● Material provided
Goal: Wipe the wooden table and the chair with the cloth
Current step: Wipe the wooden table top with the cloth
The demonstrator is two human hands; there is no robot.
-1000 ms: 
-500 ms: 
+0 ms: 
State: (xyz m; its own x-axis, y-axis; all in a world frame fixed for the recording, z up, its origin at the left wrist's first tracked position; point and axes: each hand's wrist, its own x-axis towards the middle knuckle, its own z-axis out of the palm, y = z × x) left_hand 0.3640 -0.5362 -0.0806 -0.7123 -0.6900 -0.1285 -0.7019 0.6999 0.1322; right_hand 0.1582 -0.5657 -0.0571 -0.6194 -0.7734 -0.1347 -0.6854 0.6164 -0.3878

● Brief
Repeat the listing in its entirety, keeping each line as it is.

● Answer space
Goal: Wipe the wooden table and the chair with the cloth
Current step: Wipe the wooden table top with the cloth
The demonstrator is two human hands; there is no robot.
-1000 ms: 
-500 ms: 
+0 ms: 
State: (xyz m; its own x-axis, y-axis; all in a world frame fixed for the recording, z up, its origin at the left wrist's first tracked position; point and axes: each hand's wrist, its own x-axis towards the middle knuckle, its own z-axis out of the palm, y = z × x) left_hand 0.3640 -0.5362 -0.0806 -0.7123 -0.6900 -0.1285 -0.7019 0.6999 0.1322; right_hand 0.1582 -0.5657 -0.0571 -0.6194 -0.7734 -0.1347 -0.6854 0.6164 -0.3878

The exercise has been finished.